### What this task involves:
Among the lines of data below, reproduce only those from the one with "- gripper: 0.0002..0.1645" through the one with "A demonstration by", exactly as they stand, both ends included.

(Extracted records)

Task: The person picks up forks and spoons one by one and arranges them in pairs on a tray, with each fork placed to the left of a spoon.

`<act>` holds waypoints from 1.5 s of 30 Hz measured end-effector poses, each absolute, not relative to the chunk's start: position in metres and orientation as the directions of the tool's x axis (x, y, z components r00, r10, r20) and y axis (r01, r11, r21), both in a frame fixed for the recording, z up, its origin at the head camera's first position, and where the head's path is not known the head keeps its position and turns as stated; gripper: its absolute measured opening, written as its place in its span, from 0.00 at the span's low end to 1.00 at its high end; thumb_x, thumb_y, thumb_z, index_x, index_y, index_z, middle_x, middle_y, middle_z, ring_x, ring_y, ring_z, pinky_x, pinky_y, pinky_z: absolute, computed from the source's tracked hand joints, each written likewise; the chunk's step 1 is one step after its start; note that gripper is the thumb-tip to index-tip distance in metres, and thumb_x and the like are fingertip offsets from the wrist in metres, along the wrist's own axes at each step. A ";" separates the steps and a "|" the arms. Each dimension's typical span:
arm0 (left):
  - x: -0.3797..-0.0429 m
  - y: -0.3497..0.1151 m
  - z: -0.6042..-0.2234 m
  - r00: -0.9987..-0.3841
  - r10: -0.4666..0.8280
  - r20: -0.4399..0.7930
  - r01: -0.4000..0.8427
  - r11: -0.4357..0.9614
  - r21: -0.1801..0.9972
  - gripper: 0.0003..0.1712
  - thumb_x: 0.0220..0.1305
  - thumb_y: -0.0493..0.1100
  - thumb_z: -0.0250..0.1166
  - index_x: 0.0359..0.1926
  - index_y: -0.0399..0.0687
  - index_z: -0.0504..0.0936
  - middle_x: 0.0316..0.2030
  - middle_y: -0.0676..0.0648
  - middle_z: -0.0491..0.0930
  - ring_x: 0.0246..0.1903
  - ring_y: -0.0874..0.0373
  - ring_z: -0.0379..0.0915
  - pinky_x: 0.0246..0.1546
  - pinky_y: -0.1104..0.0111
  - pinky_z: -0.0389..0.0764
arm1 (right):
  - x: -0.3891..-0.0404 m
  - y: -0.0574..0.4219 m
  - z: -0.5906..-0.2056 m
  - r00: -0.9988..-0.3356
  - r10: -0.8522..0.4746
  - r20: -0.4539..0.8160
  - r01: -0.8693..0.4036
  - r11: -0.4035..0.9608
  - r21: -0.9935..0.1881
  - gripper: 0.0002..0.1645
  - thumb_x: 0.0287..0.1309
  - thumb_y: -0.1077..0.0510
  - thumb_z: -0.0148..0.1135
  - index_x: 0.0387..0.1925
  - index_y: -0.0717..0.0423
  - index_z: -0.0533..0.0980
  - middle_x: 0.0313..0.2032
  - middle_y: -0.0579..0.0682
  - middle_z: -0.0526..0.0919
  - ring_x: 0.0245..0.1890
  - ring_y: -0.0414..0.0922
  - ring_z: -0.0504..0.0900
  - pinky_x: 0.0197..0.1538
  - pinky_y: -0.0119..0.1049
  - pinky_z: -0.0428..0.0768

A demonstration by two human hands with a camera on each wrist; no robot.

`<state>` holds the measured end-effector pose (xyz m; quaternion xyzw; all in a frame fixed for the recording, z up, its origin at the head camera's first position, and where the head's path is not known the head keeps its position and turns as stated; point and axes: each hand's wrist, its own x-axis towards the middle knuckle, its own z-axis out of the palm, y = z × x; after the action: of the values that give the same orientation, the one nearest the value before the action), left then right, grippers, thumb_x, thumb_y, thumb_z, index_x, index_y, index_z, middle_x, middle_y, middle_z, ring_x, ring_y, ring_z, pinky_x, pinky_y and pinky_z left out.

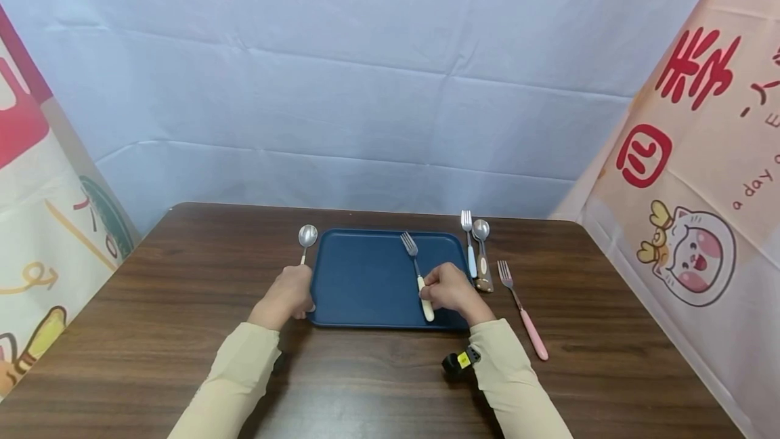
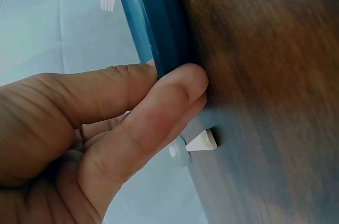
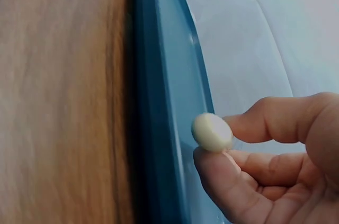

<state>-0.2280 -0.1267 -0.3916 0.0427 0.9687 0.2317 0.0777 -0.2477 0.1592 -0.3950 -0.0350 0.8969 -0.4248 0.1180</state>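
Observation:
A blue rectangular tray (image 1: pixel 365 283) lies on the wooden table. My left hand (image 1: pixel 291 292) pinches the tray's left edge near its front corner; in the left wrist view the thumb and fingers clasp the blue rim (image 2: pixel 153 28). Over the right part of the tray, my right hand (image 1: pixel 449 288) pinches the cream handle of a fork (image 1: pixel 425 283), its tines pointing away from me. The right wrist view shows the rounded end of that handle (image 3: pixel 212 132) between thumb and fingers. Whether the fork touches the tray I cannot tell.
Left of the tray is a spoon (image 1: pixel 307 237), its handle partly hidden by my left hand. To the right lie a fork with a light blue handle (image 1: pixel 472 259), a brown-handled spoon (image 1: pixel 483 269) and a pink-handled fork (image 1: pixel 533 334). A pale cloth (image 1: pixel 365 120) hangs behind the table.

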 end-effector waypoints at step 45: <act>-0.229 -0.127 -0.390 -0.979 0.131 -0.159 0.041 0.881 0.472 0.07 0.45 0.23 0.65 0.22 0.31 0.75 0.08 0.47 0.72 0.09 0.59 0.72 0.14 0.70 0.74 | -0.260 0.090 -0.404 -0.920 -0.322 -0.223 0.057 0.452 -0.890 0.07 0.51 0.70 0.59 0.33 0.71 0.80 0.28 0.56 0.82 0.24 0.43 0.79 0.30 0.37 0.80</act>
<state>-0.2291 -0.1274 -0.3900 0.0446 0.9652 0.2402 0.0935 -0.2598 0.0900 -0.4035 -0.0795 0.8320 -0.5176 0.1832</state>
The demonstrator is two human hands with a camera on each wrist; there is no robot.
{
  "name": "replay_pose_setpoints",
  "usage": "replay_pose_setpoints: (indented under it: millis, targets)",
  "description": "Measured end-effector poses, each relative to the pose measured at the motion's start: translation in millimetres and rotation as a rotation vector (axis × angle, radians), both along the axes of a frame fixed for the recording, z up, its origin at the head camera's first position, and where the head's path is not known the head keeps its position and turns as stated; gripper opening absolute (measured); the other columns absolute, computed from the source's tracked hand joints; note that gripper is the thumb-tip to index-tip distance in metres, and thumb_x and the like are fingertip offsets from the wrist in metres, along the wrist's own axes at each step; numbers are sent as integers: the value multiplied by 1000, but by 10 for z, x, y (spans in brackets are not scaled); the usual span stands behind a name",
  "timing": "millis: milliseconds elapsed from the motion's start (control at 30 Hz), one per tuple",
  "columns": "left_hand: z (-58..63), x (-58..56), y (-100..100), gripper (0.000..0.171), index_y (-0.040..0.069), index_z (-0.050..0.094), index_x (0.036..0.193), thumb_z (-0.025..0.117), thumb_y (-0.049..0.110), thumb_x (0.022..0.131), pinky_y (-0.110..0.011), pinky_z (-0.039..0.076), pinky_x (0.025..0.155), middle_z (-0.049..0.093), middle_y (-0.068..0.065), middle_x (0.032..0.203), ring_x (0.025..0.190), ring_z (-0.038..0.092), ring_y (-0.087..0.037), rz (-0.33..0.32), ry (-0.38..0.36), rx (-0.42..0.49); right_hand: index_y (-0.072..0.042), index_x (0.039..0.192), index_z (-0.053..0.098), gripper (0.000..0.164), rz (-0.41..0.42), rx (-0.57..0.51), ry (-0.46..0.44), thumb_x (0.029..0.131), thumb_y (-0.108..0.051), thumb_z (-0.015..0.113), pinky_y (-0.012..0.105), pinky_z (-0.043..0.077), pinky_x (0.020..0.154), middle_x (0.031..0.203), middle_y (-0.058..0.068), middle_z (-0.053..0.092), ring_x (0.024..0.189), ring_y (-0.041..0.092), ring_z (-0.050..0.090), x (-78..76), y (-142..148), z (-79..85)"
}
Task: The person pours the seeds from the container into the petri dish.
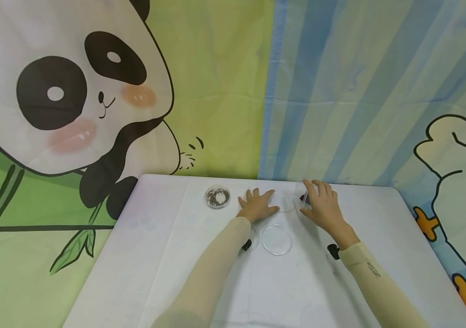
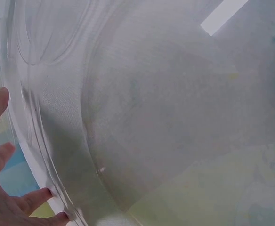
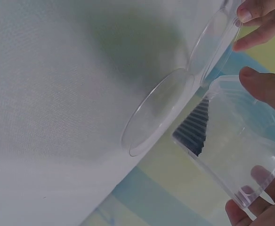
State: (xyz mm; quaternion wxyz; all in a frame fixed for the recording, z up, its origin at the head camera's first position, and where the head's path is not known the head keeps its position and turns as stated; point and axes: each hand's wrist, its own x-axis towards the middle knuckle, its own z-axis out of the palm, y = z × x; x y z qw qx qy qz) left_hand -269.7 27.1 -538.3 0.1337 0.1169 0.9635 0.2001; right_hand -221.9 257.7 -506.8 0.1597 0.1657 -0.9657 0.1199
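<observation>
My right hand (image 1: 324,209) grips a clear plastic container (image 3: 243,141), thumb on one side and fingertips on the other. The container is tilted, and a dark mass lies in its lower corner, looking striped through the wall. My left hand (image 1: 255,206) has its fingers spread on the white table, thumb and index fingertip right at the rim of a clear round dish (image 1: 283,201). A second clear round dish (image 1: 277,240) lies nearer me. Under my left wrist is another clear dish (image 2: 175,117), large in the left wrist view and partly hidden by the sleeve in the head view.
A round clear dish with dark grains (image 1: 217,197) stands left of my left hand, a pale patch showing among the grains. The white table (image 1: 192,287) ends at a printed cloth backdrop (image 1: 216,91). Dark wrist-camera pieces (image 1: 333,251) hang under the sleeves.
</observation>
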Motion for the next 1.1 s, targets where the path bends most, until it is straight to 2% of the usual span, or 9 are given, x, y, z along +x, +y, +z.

### Solution for this exercise:
  - gripper: 0.0002..0.1645
  - thumb_x: 0.0287..0.1309
  - thumb_y: -0.1077..0.0510
  - thumb_z: -0.0148..0.1135
  - index_x: 0.0387..0.1925
  - index_y: -0.0717..0.0423
  - index_z: -0.0533..0.0980
  - middle_x: 0.0313..0.2032
  - middle_y: -0.0579..0.0682
  - middle_z: -0.0526..0.0919
  - ring_x: 0.0245..0.1890
  - ring_y: -0.0414..0.0922
  - ring_z: -0.0504..0.0900
  - pinky_x: 0.0197..0.1538
  - pinky_y: -0.0119..0.1049
  - pinky_z: -0.0428..0.0768

A demonstration by two human hands with a camera on each wrist; no robot.

Nothing else belongs in this answer.